I just returned from my annual golfing trip to Michigan with 11 other guys. Four days, 126 holes of golf, lots of laughing, and good food. It's our fifth year of going to Augusta, MI and it always signals the beginning of the end of summer for me. I'm beginning to think about going to the school to get a few things done before the kids are back in just about three weeks. For my colleagues reading this, yes, I said I'm going to the school to work well before the powers that be require it.
I'm pretty excited about some changes in the library. I've opened up some space to create a bit of a comfortable reading area. Reading Franki's entry at A Year of Reading inspired me to share this with you. I'll be sure to post some pictures when it's finished.

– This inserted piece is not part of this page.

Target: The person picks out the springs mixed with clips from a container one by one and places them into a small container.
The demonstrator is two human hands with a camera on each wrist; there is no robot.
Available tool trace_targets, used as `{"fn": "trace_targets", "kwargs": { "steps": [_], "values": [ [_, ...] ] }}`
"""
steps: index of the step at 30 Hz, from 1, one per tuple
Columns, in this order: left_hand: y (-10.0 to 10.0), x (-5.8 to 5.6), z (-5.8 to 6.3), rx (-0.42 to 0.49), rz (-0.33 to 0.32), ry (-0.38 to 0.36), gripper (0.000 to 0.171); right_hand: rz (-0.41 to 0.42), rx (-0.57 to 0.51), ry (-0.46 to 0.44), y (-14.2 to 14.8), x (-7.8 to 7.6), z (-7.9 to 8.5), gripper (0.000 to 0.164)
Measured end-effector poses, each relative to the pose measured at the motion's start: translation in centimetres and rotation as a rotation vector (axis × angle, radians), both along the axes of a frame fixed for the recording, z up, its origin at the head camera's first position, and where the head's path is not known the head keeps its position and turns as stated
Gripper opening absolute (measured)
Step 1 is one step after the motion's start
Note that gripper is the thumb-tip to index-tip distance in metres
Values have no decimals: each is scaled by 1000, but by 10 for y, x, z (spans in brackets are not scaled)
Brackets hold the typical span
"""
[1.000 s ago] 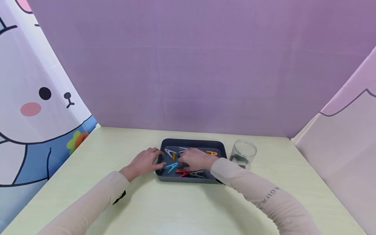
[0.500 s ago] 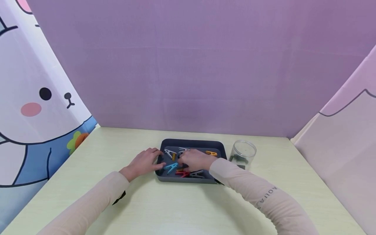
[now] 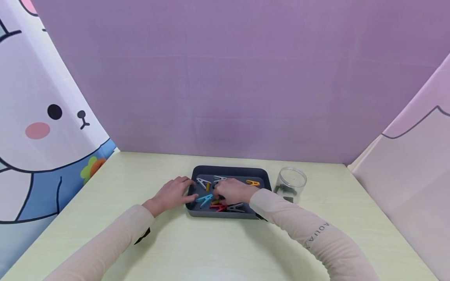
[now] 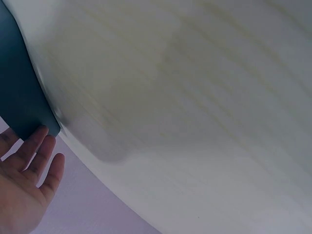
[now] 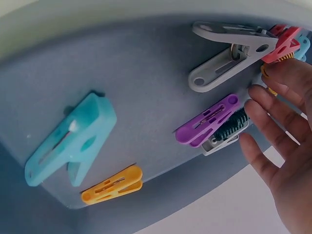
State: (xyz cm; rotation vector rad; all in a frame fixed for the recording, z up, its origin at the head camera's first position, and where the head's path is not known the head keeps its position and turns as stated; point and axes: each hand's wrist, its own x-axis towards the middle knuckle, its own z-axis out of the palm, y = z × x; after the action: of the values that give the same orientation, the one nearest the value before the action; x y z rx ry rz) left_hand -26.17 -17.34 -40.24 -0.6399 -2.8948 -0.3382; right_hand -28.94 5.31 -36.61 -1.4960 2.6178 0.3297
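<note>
A dark grey tray (image 3: 230, 171) holding clothespins sits at the table's far middle. My left hand (image 3: 173, 193) rests at its left rim, fingers loosely extended; in the left wrist view the fingertips overlap the wall. My right hand (image 3: 233, 191) reaches inside and pinches a yellow coil (image 5: 271, 87), partly hidden behind the thumb. Around it lie a red clothespin (image 3: 218, 207), a light blue one (image 3: 205, 199) and a grey one (image 5: 229, 56). Nearer the other end are a purple clothespin (image 5: 208, 119), an orange one (image 5: 112, 185) and a large turquoise one (image 5: 73, 139).
A clear jar (image 3: 291, 181) with dark contents stands just right of the tray, near my right sleeve. A dark green coil (image 5: 231, 125) lies beside the purple clothespin. Another yellow coil (image 3: 208, 187) lies by a white clothespin (image 3: 202, 182). A purple curtain (image 3: 225, 86) hangs behind the table.
The yellow coil at my right fingertips has turned slightly, its stripes less visible in the head view. Both hands stay in nearly the same place.
</note>
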Motion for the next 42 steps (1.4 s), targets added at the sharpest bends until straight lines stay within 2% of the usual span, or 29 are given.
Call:
{"fn": "trace_targets", "kwargs": {
  "steps": [6,19,33,42],
  "values": [
    [0,0,0,3,-3,1,46,-14,-27,-10,0,-1,0,6],
    [-1,-1,-2,-1,-2,0,46,-57,-66,37,12,-5,8,7],
    [-2,0,-2,1,-7,-1,47,-80,-177,27,43,-13,29,9],
    [-1,0,0,-7,0,-16,47,-136,-198,40,69,-17,42,10]
  ]
}}
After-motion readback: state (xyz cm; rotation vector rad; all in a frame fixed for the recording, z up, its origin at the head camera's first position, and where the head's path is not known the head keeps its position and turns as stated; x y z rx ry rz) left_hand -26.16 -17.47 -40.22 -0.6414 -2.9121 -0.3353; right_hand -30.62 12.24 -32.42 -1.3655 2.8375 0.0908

I've been reading your comments on Karen's entry about creating life long readers. While I agree with most of what is said, I think sometimes we're too hard on ourselves as teachers and parents. I also think some of what is seen as best practice sometimes does more harm than good. Let me share my experience to explain what I mean.
In my classroom I used to require an assigned amount of reading minutes to my students. I would collect their log sheets and grade them according to the minutes read. I thought this was creating kids who liked to read. Then my own children reached the age of the required reading minutes. Before that they could both be found just enjoying picture books or comics or children's magazines, just because it was fun. My daughter was a master story teller at 4 with voices and everything, very dramatic and watching her retell Snow White is still one of my favorite home videos.

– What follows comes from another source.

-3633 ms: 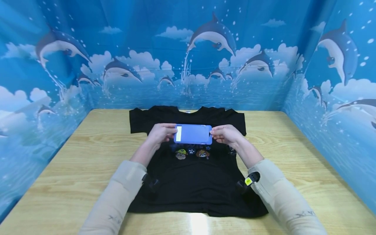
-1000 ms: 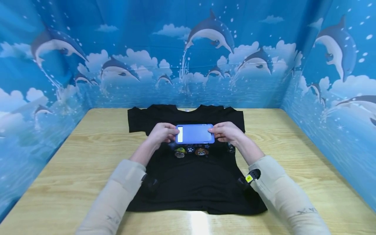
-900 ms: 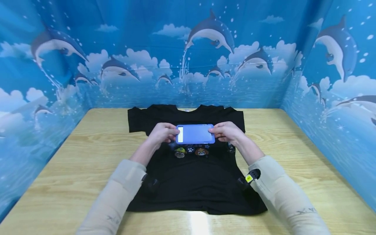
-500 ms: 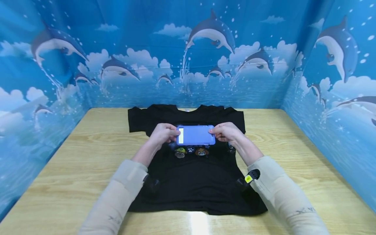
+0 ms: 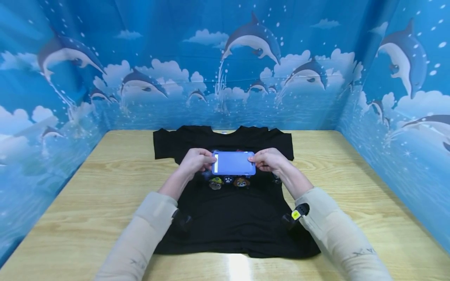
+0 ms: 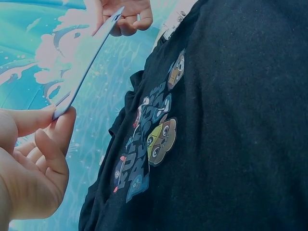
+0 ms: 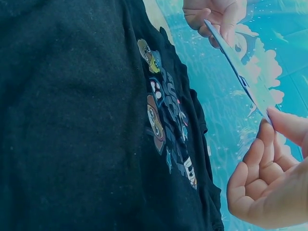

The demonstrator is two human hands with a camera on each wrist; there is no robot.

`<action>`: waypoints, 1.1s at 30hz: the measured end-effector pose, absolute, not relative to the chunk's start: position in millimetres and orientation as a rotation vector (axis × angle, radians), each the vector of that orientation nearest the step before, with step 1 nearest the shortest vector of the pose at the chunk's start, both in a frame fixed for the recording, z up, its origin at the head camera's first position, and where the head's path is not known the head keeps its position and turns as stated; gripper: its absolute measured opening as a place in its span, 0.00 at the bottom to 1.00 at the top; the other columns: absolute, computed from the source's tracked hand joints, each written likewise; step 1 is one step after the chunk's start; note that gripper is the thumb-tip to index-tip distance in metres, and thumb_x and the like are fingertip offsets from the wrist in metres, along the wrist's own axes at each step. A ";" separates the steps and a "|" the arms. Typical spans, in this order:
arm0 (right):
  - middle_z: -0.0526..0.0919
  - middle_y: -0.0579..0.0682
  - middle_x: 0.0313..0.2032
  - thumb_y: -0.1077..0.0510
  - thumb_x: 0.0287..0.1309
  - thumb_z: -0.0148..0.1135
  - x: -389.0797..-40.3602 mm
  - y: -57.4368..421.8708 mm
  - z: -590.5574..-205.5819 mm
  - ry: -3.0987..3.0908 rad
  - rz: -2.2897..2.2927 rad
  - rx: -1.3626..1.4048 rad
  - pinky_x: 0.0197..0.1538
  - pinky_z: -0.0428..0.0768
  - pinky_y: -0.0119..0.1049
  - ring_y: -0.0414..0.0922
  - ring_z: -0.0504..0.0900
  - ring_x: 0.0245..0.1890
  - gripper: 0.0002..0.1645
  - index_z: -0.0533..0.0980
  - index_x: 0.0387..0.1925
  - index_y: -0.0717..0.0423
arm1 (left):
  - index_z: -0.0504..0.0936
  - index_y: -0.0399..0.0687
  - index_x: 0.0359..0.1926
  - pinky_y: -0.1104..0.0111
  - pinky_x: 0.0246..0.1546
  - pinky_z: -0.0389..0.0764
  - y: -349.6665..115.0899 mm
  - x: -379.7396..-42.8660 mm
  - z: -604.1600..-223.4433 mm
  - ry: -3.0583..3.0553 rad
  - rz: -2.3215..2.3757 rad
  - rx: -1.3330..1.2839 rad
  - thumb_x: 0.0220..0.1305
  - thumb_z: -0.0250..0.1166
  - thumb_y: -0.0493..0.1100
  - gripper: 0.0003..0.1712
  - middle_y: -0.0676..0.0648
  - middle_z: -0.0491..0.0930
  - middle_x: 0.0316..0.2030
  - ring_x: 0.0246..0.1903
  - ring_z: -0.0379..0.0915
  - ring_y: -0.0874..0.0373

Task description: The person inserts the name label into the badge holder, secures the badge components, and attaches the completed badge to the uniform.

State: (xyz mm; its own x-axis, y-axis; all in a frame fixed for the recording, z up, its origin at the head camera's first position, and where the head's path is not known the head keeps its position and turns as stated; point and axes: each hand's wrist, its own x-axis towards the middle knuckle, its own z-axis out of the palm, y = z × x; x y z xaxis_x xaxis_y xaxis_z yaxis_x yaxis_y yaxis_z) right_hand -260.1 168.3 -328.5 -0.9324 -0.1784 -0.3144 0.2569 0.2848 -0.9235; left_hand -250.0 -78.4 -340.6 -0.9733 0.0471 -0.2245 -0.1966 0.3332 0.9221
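Note:
A thin blue phone-sized rectangle is held sideways above a black T-shirt. A white strip shows at its left end, and small notches show along its edges. My left hand pinches the left end between thumb and fingers; in the left wrist view that left hand has its other fingers curled below. The right hand pinches the opposite end. From the right wrist view the rectangle stands nearly edge-on, tilted, between both hands. The shirt lies spread flat, its cartoon print partly covered by the rectangle.
The light wooden table extends on both sides of the shirt. A blue dolphin-patterned curtain rises along the back and both sides. Each wrist carries a dark strapped device; the right one has a yellow face.
Both hands keep their pinch on the blue rectangle. It has come slightly lower in the head view, and its white strip looks narrower. The shirt has not moved.

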 end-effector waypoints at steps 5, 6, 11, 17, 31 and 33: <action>0.75 0.46 0.16 0.60 0.52 0.66 -259.9 167.9 -326.9 2.232 -1.665 0.088 0.27 0.74 0.29 0.38 0.73 0.19 0.08 0.76 0.23 0.57 | 0.79 0.39 0.37 0.67 0.29 0.70 -78.8 -249.4 -340.4 2.378 1.696 -0.139 0.58 0.64 0.40 0.09 0.47 0.79 0.25 0.22 0.74 0.58; 0.75 0.46 0.16 0.60 0.52 0.67 -260.1 167.9 -327.0 2.242 -1.661 0.095 0.28 0.74 0.30 0.39 0.73 0.20 0.07 0.76 0.24 0.58 | 0.79 0.39 0.37 0.67 0.29 0.70 -78.8 -249.5 -340.5 2.376 1.698 -0.136 0.58 0.64 0.40 0.09 0.47 0.79 0.25 0.22 0.75 0.58; 0.76 0.45 0.18 0.58 0.51 0.68 -260.1 168.2 -328.7 2.271 -1.641 0.123 0.32 0.76 0.34 0.40 0.75 0.22 0.09 0.78 0.30 0.60 | 0.79 0.38 0.38 0.68 0.27 0.70 -80.9 -249.9 -341.0 2.362 1.714 -0.097 0.58 0.64 0.40 0.10 0.48 0.79 0.24 0.22 0.75 0.58; 0.79 0.44 0.20 0.59 0.56 0.63 -257.6 170.7 -327.9 2.202 -1.664 0.048 0.32 0.76 0.32 0.38 0.76 0.21 0.11 0.77 0.38 0.62 | 0.78 0.36 0.40 0.70 0.24 0.70 -85.7 -250.5 -339.5 2.348 1.737 -0.077 0.58 0.64 0.39 0.11 0.48 0.78 0.23 0.21 0.75 0.59; 0.80 0.45 0.24 0.59 0.58 0.60 -258.1 175.2 -329.7 2.097 -1.681 -0.025 0.36 0.76 0.34 0.41 0.78 0.26 0.03 0.77 0.32 0.56 | 0.78 0.37 0.43 0.70 0.25 0.70 -90.1 -249.7 -338.8 2.321 1.744 -0.095 0.59 0.64 0.40 0.13 0.49 0.79 0.24 0.23 0.75 0.59; 0.80 0.45 0.24 0.60 0.58 0.60 -257.9 175.4 -329.3 2.093 -1.688 -0.030 0.36 0.75 0.34 0.41 0.78 0.26 0.03 0.77 0.32 0.56 | 0.78 0.38 0.43 0.70 0.26 0.70 -90.5 -249.9 -339.3 2.310 1.746 -0.094 0.59 0.63 0.41 0.13 0.49 0.79 0.25 0.23 0.75 0.59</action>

Once they had to begin to record minutes for school, reading became an assignment, a chore to be finished by setting a timer and stopping mid sentence when it went off. They stopped reading for pleasure, and to this day, still are not pleasure readers. It breaks my heart.
It changed my teaching, and thanks to my friend Maria, the way I kept track of their reading. Instead of minutes, we talked about and kept track of books read in a notebook. Kids who seemed to be slacking were encouraged to read more, or find a genre that fit them better. Kids who read a lot were encouraged to try other genres to stretch themselves. All in all, 52 kids read close to 3000 books as I recall. They were thrilled, and I don't know if they are reading for pleasure now, but they did then. Teachers certainly can inspire kids to become readers, we just have to think creatively and encourage them to form a life long habit.

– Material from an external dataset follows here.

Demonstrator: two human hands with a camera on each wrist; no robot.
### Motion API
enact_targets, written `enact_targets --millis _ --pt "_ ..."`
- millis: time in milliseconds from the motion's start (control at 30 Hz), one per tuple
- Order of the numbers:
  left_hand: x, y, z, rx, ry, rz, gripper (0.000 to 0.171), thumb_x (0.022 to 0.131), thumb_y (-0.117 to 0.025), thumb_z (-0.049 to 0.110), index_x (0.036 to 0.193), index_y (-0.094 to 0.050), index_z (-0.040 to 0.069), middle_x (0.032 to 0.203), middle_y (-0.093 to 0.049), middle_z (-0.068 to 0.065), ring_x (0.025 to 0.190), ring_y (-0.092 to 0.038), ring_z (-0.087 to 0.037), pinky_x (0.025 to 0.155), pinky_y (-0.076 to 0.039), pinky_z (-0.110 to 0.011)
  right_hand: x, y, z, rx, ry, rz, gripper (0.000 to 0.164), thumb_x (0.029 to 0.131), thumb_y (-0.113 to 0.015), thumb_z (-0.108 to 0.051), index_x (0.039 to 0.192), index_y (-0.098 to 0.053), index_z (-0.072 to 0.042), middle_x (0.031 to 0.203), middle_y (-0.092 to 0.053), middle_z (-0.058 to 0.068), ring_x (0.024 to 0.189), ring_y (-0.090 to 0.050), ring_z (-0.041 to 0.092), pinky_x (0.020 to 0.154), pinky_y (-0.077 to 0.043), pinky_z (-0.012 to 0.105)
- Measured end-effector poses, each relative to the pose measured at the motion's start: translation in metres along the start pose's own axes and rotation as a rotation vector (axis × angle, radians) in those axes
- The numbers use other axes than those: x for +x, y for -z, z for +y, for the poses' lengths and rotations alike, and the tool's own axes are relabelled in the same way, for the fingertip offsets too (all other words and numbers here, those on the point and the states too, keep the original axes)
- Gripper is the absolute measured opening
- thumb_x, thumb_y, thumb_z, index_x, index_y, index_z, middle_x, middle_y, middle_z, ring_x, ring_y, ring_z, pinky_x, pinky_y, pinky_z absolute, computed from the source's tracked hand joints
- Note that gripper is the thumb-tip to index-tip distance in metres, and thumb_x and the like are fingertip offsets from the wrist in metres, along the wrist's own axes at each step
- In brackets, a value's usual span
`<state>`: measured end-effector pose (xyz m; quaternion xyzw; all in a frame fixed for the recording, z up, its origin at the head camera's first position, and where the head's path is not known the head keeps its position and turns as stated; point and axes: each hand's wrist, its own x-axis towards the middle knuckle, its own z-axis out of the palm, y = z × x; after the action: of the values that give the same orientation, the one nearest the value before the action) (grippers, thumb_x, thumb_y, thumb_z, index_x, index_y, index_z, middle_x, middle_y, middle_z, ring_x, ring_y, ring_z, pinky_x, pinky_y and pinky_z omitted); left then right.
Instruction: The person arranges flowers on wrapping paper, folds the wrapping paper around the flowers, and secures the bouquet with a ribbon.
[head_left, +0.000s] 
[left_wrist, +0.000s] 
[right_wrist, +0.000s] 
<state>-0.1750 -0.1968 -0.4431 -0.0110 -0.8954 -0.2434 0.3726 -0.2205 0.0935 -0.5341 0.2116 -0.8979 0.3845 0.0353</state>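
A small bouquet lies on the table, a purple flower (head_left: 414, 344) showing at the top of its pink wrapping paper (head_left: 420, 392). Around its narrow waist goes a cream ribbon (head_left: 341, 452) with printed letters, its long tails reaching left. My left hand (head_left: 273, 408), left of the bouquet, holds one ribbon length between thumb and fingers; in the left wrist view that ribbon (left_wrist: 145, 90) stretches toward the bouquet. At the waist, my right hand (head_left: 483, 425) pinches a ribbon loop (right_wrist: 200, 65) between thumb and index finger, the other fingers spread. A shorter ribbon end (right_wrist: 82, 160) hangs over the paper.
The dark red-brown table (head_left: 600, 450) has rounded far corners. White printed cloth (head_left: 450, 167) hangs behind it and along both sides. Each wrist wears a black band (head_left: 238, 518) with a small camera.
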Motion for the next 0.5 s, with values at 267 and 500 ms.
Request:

As for the parents as role models, my kids see me read ALL OF THE TIME, and they still don't pick up a book first. It frustrates me, but I keep talking about how much I love to read and hope that at some point they will too. I'm really working with my 13 year old son this summer to find books he likes and wants to read. Right now he and I are reading a Ridley Pearson novel about an adventure at Disney World called Kingdom Keepers. He says he likes it, but he still has to be encouraged to pick it up, he doesn't do it on his own.
As for video games, computers, television we'll never compete with it. In my opinion we have to just keep introducing them to great books with the confidence that when they get older and put these things behind, and they will, they will remember some of what we taught them and pick up a good book.
Well that' my two cents worth on that, let's take it easy on ourselves and keep sharing great literature with our kids, banking on the fact that we are building a foundation for a life long reader in every student.